#### EXERCISE DETAILS:
What is needed is a word-for-word copy of the listing below, without pictures.
——————————
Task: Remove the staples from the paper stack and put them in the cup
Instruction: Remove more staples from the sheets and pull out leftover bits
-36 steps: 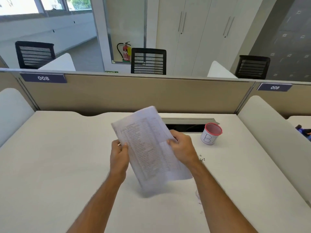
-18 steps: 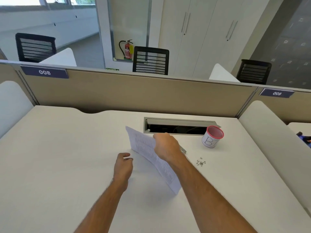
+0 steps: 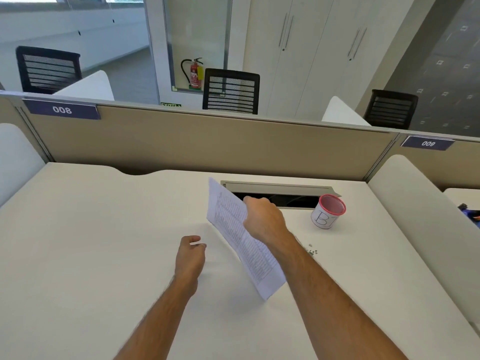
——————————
#### PROBLEM SOLUTION:
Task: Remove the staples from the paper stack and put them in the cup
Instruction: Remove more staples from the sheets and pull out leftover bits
-36 steps: 
-18 steps: 
+0 steps: 

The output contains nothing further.